Exercise instructions
The listing, minus its pictures, is to be given again exactly.

Provided material
-*-*-

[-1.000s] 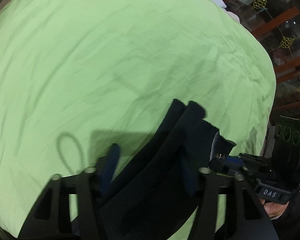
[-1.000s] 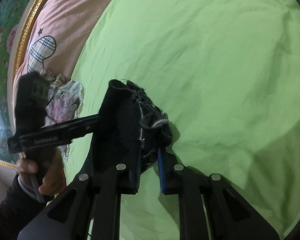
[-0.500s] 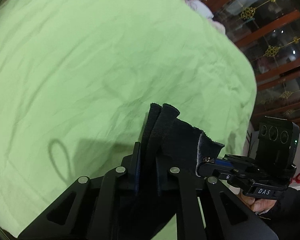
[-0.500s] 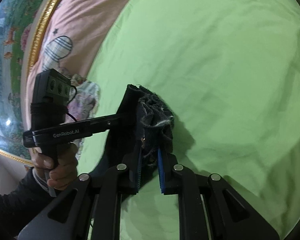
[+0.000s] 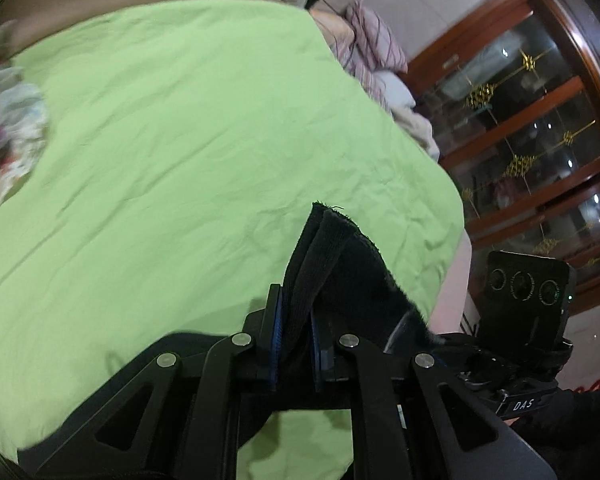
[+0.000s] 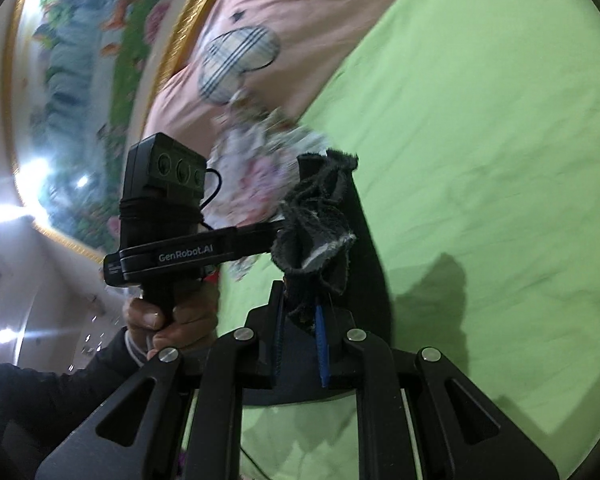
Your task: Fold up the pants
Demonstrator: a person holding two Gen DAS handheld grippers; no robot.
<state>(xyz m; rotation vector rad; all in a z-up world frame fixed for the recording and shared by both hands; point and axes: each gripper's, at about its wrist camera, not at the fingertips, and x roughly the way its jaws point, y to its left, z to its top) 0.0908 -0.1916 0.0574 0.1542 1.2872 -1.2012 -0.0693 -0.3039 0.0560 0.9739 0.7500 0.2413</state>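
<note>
**Softly held: dark pants lifted by both tools over a green bed**

Clearly the pants (image 5: 332, 264) are soft goods: thick, dark, knit-like cloth that bunches into ridges wherever it is pinched and hangs limp below. I judge them light, floppy and not slippery, so a hold on a doubled edge or hem should carry them without strain, though any loose length will sag and swing.

Far left in the left wrist view lies a crumpled floral cloth (image 5: 8, 140), blurred. Beside it spreads the green bedsheet (image 5: 188, 128), matte and finely creased. Next comes the left tool (image 5: 296, 344), closed down on a stacked fold of the pants, its blue pads pressed against the cloth on both sides. Beyond it on the right stand striped pillows (image 5: 368, 52) and a wooden glass-fronted cabinet (image 5: 540, 140).

From the right wrist view, a gold-framed picture (image 6: 80, 100) and a pink cover (image 6: 300, 12) sit left. The right tool (image 6: 300, 344) is likewise clamped on a frayed, ragged-edged bunch of the pants, which stretch between both tools above the bed, with the lower part trailing out of sight.
</note>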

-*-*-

Answer to the exercise
[-1.000s] 
[-1.000s] 
[-0.500s] 
[-0.500s] 
[+0.000s] 
[+0.000s] 
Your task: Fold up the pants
Demonstrator: a person holding two Gen DAS handheld grippers; no robot.
<state>(xyz m; rotation vector rad; all in a z-up world frame fixed for the recording and shared by both hands; point and axes: each gripper's, at about its wrist camera, not at the fingertips, and x roughly the way its jaws point, y to its left, z to its top) 0.0908 -0.1916 0.0574 0.1542 1.2872 -1.2012 -0.0693 -0.3039 0.0560 0.9739 0.7500 0.2413</state>
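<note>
**Softly held: dark pants lifted by both tools over a green bed**

Clearly the pants (image 5: 332, 264) are soft goods: thick, dark, knit-like cloth that bunches into ridges wherever it is pinched and hangs limp below. I judge them light, floppy and not slippery, so a hold on a doubled edge or hem should carry them without strain, though any loose length will sag and swing.

Far left in the left wrist view lies a crumpled floral cloth (image 5: 8, 140), blurred. Beside it spreads the green bedsheet (image 5: 188, 128), matte and finely creased. Next comes the left tool (image 5: 296, 344), closed down on a stacked fold of the pants, its blue pads pressed against the cloth on both sides. Beyond it on the right stand striped pillows (image 5: 368, 52) and a wooden glass-fronted cabinet (image 5: 540, 140).

From the right wrist view, a gold-framed picture (image 6: 80, 100) and a pink cover (image 6: 300, 12) sit left. The right tool (image 6: 300, 344) is likewise clamped on a frayed, ragged-edged bunch of the pants, which stretch between both tools above the bed, with the lower part trailing out of sight.
</note>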

Work on the answer has been completed.